To illustrate the issues we will once again use the NB10 data. The 100 values are given in the table below.
These data are the values obtained during the weekly weighings of standard NB10 at the National Bureau of Standards during 1963 and 1964. The values express the weights as the number of micrograms in excess of 9.999000 grams. Figure 1 shows the XmR chart for these data with three sets of limits.
The widest set of limits is based on the average moving range of 5.73. Dividing by 1.128 gives a Sigma(X) value of 5.08, and limits that are 15.2 units on either side of the average. With these limits we can identify three occasions when there were problems with weighing this standard.
The middle set of limits were based upon the median moving range of 4.0. Dividing by 0.954 gives a Sigma(X) value of 4.2, and limits that are 12.6 units on either side of the average. With these limits we find one additional possible signal. When should we consider using these limits?

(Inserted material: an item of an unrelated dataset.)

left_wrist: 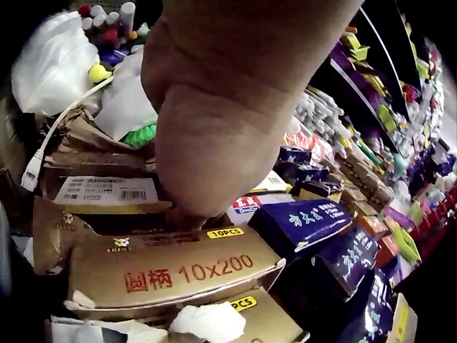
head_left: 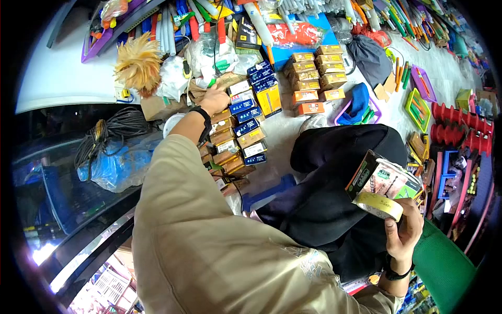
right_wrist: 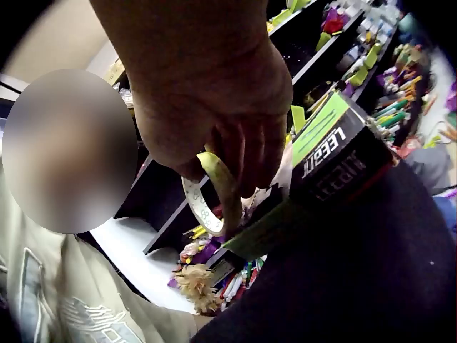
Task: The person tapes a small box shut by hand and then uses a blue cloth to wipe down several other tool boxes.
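Observation:
My left hand (head_left: 215, 98) reaches to the far end of rows of small cartons. In the left wrist view its fingertips come down right behind a brown carton (left_wrist: 178, 271) marked 10x200, and most of its fingers are hidden. Blue cartons (left_wrist: 303, 223) lie just right of it. My right hand (head_left: 407, 230) grips a roll of yellowish tape (head_left: 380, 205) over the lap. Against that roll stands a black, pink and green box (head_left: 389, 180), lettered LEEBIT in the right wrist view, close over the dark-trousered leg (head_left: 334, 183).
More carton stacks (head_left: 305, 78) stand on the floor ahead. Left are a glass case with coiled black cable (head_left: 112, 133) and a feather duster (head_left: 137, 64). Purple and yellow-green baskets (head_left: 418, 111) and red spiral pieces (head_left: 463, 128) lie right. A green chair (head_left: 439, 267) is beside the right arm.

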The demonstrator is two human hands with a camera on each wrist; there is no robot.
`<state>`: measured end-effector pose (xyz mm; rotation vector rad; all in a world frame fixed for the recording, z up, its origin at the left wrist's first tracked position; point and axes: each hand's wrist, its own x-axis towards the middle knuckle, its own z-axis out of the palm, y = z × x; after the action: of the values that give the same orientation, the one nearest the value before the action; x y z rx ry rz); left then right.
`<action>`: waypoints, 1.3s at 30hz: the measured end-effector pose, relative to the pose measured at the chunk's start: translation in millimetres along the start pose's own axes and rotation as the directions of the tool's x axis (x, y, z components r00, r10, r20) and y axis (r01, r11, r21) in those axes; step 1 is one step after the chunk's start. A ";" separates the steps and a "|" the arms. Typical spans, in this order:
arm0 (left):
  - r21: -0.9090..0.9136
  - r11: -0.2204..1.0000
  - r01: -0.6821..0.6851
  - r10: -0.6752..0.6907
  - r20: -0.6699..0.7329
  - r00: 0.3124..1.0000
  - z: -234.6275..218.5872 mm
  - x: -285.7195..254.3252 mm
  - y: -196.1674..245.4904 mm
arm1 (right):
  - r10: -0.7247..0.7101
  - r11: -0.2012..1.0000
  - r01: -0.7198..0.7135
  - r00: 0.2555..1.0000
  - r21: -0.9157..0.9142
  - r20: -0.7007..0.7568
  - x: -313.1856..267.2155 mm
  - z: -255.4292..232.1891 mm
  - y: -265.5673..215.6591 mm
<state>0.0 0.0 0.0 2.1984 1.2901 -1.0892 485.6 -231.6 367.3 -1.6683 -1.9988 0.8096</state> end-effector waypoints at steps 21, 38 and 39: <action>0.128 0.966 -0.224 0.197 0.194 0.961 -8.4 30.9 -10.8 | 0.009 0.999 -0.008 0.999 0.037 -0.033 18.1 11.6 1.7; -0.111 0.911 -0.397 0.397 -0.026 0.918 -13.6 22.4 -36.2 | 0.028 0.995 -0.023 0.999 0.097 -0.045 21.3 11.6 7.6; -0.104 0.911 -0.400 0.400 -0.026 0.916 -14.0 18.8 -35.5 | 0.031 0.995 -0.026 0.998 0.097 -0.052 17.9 10.9 7.9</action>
<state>-19.0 37.9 -3.2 2.2477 0.8199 -0.8326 480.9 -214.9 353.0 -1.6500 -1.8742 0.8483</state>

One guideline is to consider using the median moving range whenever two-thirds or more of the moving ranges fall below the average moving range. Here there are 68 of the 99 moving ranges that are five or smaller—only 31 are six or larger.
The narrowest set of limits are those that result from deleting the ranges above the upper range limit, recomputing the average moving range, and revising the limits accordingly. After two cycles this gives an average moving range of 4.02, which results in limits that are 10.7 units on either side of the average.
While the details change, you end up telling the same story about this process with all three sets of limits. With the initial limits we found three signals of exceptional variation. Polishing the limits by using either the median moving range or by deleting and revising the average moving range only added one more potential signal. Thus, regardless of which of the correct approaches to computing limits that we exercise, we end up telling the same story about our data. As the name implies, process behavior charts are focused on characterizing the process behavior rather than estimating parameters for some probability model. To this end we do not need high precision, or even perfect data. With the correct computations we can get good limits from bad data. We do not have to wait until we have an “in control” range chart prior to computing our limits for the X chart or the average chart. In fact, it would be a mistake to wait.